ACTIVITY: Output, without any change, the listing below from its opening line up to and including the line with "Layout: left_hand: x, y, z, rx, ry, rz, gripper".

MATERIAL SHOWN:
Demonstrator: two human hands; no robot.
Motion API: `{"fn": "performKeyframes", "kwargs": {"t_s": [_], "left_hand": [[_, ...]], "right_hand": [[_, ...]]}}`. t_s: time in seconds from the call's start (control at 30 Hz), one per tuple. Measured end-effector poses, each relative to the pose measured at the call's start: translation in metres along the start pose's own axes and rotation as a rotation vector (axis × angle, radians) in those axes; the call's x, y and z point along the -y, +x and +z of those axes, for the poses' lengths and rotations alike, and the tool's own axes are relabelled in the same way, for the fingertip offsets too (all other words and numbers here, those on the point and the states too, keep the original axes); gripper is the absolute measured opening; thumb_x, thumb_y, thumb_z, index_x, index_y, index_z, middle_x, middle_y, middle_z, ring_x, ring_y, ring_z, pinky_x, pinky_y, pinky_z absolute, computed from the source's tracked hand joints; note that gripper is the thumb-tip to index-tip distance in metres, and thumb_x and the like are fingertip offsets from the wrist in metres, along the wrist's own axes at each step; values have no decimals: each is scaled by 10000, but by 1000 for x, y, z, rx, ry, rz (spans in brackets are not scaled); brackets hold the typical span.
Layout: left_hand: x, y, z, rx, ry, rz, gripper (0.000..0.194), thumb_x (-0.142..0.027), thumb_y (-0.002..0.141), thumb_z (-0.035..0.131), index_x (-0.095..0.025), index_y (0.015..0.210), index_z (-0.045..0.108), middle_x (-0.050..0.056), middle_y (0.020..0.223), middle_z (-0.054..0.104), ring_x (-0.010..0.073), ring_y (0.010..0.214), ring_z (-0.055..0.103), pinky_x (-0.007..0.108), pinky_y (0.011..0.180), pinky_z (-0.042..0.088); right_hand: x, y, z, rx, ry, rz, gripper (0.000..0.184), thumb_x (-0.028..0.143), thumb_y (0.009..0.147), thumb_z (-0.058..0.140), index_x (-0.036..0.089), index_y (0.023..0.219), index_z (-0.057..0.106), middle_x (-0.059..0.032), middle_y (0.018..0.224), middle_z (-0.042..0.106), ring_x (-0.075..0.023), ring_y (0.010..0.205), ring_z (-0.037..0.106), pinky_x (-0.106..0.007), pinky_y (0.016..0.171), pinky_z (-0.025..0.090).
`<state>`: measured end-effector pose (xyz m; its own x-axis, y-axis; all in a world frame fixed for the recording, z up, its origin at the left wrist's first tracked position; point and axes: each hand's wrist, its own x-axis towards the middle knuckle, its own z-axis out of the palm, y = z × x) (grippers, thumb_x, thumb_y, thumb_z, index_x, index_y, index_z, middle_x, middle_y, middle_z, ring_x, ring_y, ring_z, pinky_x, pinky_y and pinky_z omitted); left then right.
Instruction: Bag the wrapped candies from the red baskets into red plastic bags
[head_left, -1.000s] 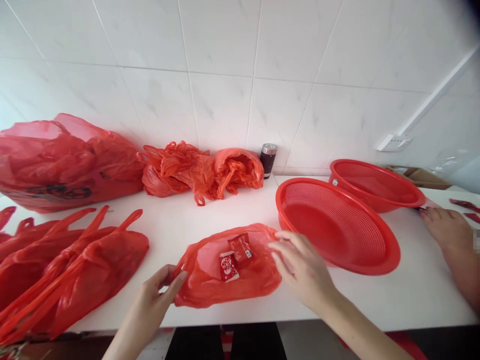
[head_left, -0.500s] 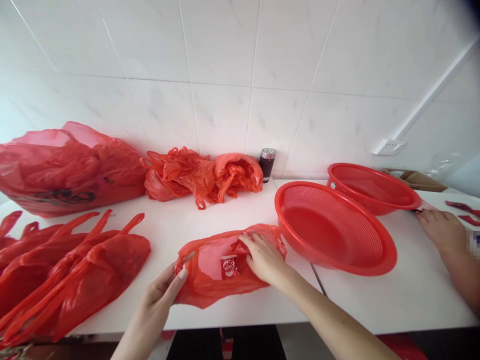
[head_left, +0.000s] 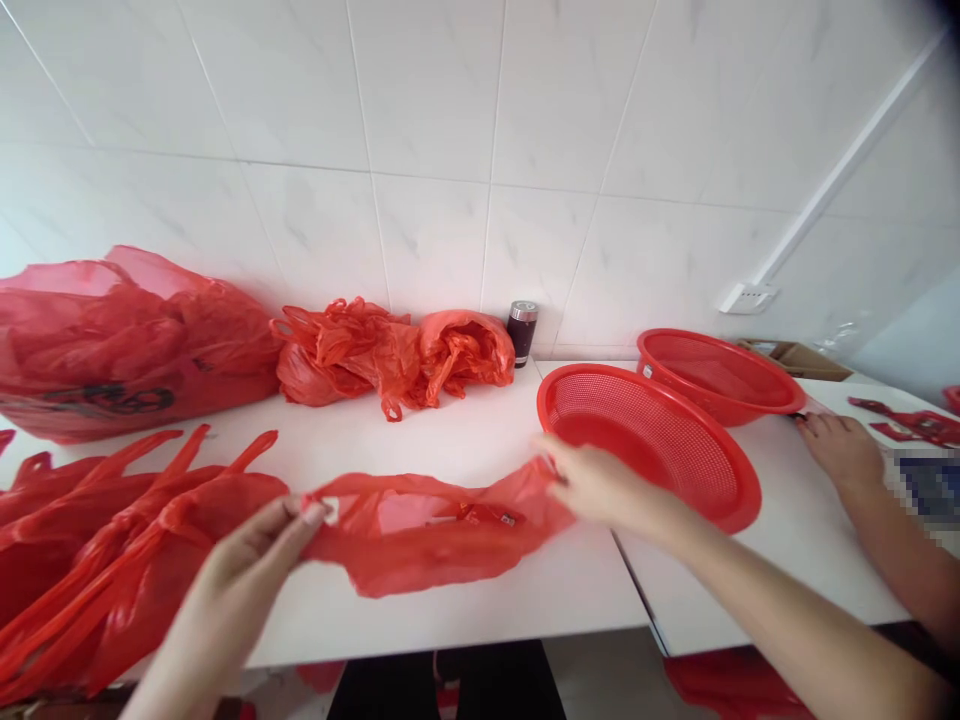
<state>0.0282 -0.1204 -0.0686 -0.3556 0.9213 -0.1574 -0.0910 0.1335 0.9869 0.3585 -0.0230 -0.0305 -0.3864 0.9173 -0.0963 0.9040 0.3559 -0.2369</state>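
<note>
A red plastic bag [head_left: 427,560] is stretched sideways above the white table, its mouth held apart. My left hand [head_left: 262,550] pinches the bag's left end between thumb and fingers. At the other end, my right hand [head_left: 581,480] grips the bag, somewhat smeared by motion, in front of a perforated red basket [head_left: 724,430]. Inside the bag lie small red items [head_left: 487,515], partly hidden by its near side. Close by my left hand, several upright red bags [head_left: 150,560] with their handles raised stand side by side.
Along the wall are a large stuffed red bag [head_left: 135,350], crumpled red bags [head_left: 352,350] and a dark bottle [head_left: 522,335]. A second red basket [head_left: 720,365] and a cardboard box [head_left: 806,360] stand at right. Another person's hand [head_left: 844,450] rests on the table [head_left: 720,600] there.
My right hand has come out of the bag and moved right to its end. My left hand has moved left, so the bag is stretched wider. The view has shifted slightly right.
</note>
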Motion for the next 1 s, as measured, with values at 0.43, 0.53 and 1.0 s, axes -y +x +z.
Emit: {"fn": "performKeyframes", "kwargs": {"t_s": [0.43, 0.53, 1.0], "left_hand": [[-92, 29, 39, 180, -138, 419, 213, -363, 748, 717, -171, 738, 625, -22, 774, 644, 88, 721, 549, 165, 667, 442], [-99, 26, 53, 336, -187, 376, 143, -329, 847, 609, -193, 891, 610, 1, 903, 652, 130, 868, 575, 238, 780, 461], [-86, 41, 88, 466, 348, 233, 387, -544, 829, 512, -182, 812, 650, -17, 643, 553, 116, 535, 463, 250, 512, 363]], "right_hand": [[43, 32, -109, -305, 735, -252, 156, 180, 827, 628, 180, 966, 559, 17, 691, 598, -89, 530, 605, -169, 451, 471], [56, 35, -109, -278, 800, -323, 139, 173, 799, 666, 163, 917, 593, 24, 648, 581, -87, 508, 589, -181, 446, 477], [101, 63, -42, -258, 874, -574, 232, 277, 830, 619, 212, 1045, 560, -15, 1022, 596, -114, 899, 575, -296, 826, 481]]}}
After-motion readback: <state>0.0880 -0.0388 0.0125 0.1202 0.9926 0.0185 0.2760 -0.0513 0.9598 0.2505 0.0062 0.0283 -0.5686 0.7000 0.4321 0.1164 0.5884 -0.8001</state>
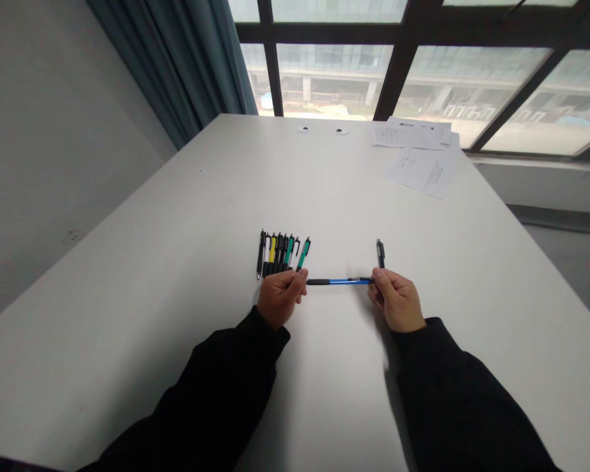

RESPONSE TO THIS TASK:
Demonstrator: two human hands; no robot.
Motion API: `{"fn": "performKeyframes", "kwargs": {"t_s": [_], "left_hand": [[_, ...]], "right_hand": [[_, ...]]}}`. t_s: time in seconds from the call's start (control at 30 Hz), one per tuple. Measured end-effector poses, each relative to the pose measured at the call's start: translation in metres along the start pose's own axes and rotation as a rotation vector (axis × angle, radians) in those axes; the call's x, y and z point along the -y, +x and +z of those axes, for the poses' lengths and rotations alike, and the tool's own axes are relabelled in the same way, for the fingertip offsets too (all other words and numbers here, those on the point and the states too, keep the original axes); gripper is the absolute measured opening; thumb_x, thumb_y, thumb_z, index_x, index_y, index_z, middle_x, middle_y, middle_z, ring_x, ring_y, ring_z, pinky_x, pinky_y, pinky_z absolute, computed from the source's tracked hand joints; note that gripper is the thumb-tip to index-tip distance in metres, and thumb_x and the like are fingertip offsets from the wrist in metres, along the wrist's own axes at each step; values have no decimals: each is scaled by 10000, but by 1000 for x, y, z, rx, ry, rz (spans in brackets are not scaled); brackets hold the typical span.
Layout: left_hand: x, y, z, rx, ry, rz, gripper (0.000..0.194), thumb_x (-0.142..0.027), thumb_y (-0.002..0.141), thumb_z (-0.035..0.131), index_x (-0.095..0.025), index_y (0.015..0.210), index_z (-0.045..0.108), middle_x (-0.050..0.056), middle_y (0.020..0.223), middle_z (-0.054..0.104), ring_x (-0.010..0.073), ring_y (0.010..0.214), ring_z (-0.055..0.103), pinky_x (-0.007..0.108), pinky_y (0.011..0.180), pinky_z (-0.042..0.088); right_hand: x, y, z, rx, ry, rz, gripper (0.000..0.184), thumb_x (-0.028..0.143), thumb_y (0.009..0.147), thumb_z (-0.058..0.140), index_x (-0.036..0.089), index_y (0.023..0.219), index_z (-0.057..0.106), middle_x (-0.059..0.032), middle_y (0.018..0.224), middle_z (-0.042..0.106), ring_x (-0.075..0.023), ring_y (0.010..0.205), ring_z (-0.037..0.106), pinky_x (-0.106..0.007), pinky_y (0.016..0.171), pinky_z (-0.025..0.090).

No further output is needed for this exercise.